Collection entries
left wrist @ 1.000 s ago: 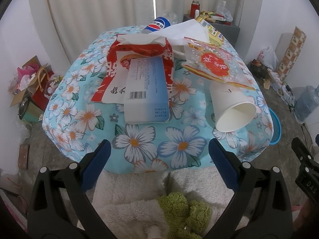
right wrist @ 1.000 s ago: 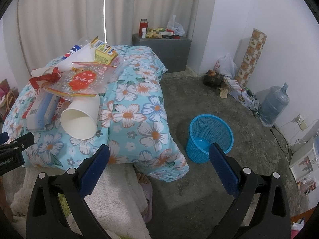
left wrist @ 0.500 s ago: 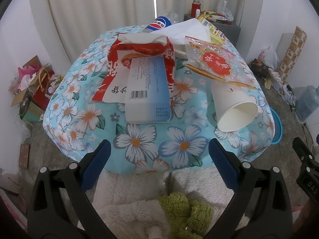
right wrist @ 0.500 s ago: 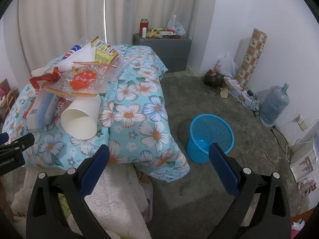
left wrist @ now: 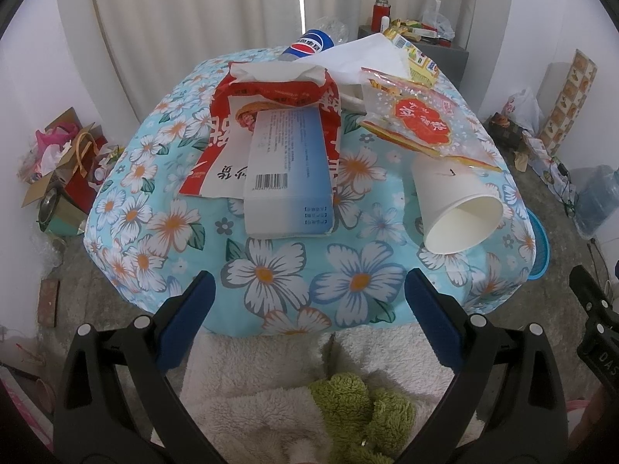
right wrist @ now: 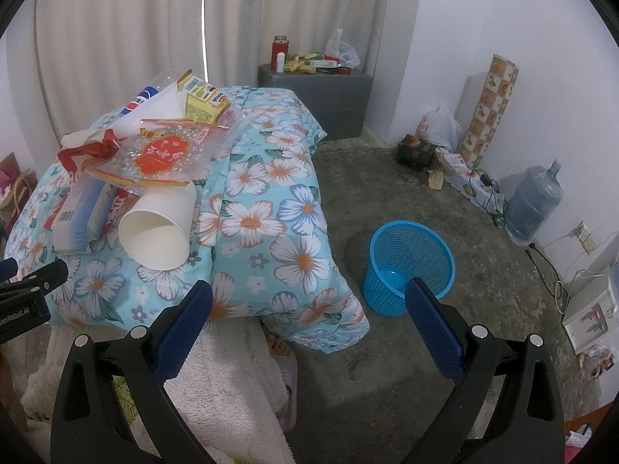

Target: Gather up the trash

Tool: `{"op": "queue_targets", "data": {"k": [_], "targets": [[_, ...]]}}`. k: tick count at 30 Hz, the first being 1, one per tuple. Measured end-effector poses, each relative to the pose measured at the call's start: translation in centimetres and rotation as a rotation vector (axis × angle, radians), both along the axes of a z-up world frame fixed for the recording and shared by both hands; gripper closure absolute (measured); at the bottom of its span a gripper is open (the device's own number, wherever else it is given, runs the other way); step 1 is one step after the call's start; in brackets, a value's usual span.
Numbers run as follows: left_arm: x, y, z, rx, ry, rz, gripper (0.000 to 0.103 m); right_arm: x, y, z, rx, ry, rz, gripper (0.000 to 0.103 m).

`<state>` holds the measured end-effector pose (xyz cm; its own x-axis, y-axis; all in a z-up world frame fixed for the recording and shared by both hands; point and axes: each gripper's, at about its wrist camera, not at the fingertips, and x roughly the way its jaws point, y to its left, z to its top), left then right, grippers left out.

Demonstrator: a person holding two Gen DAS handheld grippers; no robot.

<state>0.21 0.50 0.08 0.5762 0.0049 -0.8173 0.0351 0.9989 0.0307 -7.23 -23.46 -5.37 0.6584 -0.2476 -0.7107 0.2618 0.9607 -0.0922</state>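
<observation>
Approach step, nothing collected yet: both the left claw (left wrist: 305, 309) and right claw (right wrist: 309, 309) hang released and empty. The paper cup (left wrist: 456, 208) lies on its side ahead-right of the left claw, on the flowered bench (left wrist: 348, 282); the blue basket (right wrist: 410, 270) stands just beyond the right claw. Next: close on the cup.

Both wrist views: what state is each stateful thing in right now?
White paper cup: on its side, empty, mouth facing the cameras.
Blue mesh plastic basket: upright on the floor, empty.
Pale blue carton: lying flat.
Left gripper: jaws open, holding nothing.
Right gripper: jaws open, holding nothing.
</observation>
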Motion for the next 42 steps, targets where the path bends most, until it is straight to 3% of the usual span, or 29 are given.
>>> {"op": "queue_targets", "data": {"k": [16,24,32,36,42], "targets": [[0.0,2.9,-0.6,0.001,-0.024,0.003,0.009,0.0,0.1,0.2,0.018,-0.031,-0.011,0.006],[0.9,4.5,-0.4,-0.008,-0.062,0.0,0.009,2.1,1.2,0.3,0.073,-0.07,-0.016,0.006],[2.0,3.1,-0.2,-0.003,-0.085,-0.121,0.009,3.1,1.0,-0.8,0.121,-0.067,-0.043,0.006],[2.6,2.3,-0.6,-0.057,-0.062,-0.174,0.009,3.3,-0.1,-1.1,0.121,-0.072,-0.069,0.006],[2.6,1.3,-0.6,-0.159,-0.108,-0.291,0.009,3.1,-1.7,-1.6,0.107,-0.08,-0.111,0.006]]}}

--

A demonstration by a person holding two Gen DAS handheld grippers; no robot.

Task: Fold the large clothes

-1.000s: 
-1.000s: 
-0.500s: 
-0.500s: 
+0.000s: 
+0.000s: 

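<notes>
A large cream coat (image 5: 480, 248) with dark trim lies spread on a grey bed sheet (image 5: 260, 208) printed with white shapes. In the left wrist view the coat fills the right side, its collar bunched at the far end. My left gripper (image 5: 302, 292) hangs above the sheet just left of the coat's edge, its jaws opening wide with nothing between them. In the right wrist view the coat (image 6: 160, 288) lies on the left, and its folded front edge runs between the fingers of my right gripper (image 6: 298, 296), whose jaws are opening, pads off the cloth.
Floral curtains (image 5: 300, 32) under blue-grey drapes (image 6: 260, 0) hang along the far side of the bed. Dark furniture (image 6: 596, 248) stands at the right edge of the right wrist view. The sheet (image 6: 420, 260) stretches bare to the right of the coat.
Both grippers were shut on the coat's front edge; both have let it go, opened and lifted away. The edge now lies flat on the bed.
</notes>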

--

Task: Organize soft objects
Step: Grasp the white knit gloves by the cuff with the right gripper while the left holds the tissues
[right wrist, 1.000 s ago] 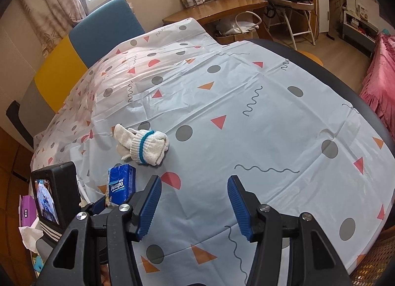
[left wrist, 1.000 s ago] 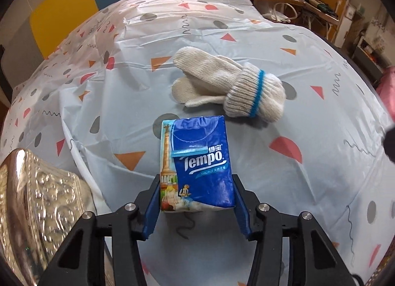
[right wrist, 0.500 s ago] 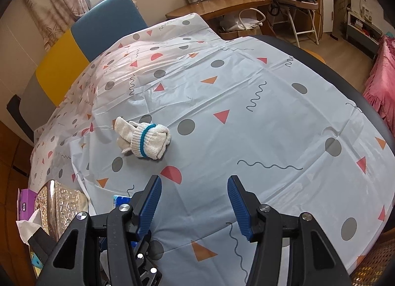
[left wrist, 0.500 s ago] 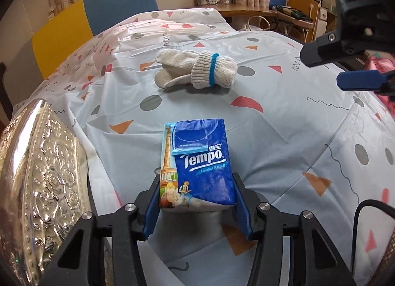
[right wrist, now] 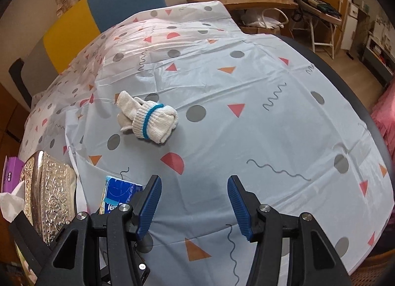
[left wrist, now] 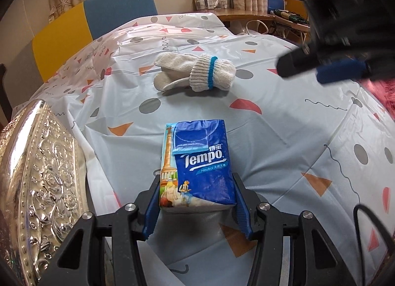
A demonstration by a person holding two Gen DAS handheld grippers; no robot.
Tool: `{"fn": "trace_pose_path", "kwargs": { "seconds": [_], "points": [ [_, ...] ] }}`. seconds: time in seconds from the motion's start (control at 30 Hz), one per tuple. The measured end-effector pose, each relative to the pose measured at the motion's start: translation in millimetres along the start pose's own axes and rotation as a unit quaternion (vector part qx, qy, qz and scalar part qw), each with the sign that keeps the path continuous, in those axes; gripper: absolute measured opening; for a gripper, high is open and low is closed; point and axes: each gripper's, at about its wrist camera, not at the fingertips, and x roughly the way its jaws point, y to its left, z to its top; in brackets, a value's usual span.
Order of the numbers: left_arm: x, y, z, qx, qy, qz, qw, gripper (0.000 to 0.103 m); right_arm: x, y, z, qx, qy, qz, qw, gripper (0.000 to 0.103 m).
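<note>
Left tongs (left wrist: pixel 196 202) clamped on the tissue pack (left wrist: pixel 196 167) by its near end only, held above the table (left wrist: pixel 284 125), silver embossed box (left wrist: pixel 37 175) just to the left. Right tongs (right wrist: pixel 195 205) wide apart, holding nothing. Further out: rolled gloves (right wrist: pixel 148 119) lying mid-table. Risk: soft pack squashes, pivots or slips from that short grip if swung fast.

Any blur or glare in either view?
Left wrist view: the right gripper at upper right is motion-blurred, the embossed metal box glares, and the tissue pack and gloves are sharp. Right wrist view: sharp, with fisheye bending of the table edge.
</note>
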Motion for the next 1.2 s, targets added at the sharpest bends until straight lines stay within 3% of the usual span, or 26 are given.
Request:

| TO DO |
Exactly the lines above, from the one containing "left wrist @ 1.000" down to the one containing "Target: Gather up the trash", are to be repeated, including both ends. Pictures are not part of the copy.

| EXPECTED OUTPUT |
left wrist @ 1.000 s ago: 
right wrist @ 1.000 s ago: 
left wrist @ 0.500 s ago: 
right wrist @ 0.500 s ago: 
left wrist @ now: 
right wrist @ now: 

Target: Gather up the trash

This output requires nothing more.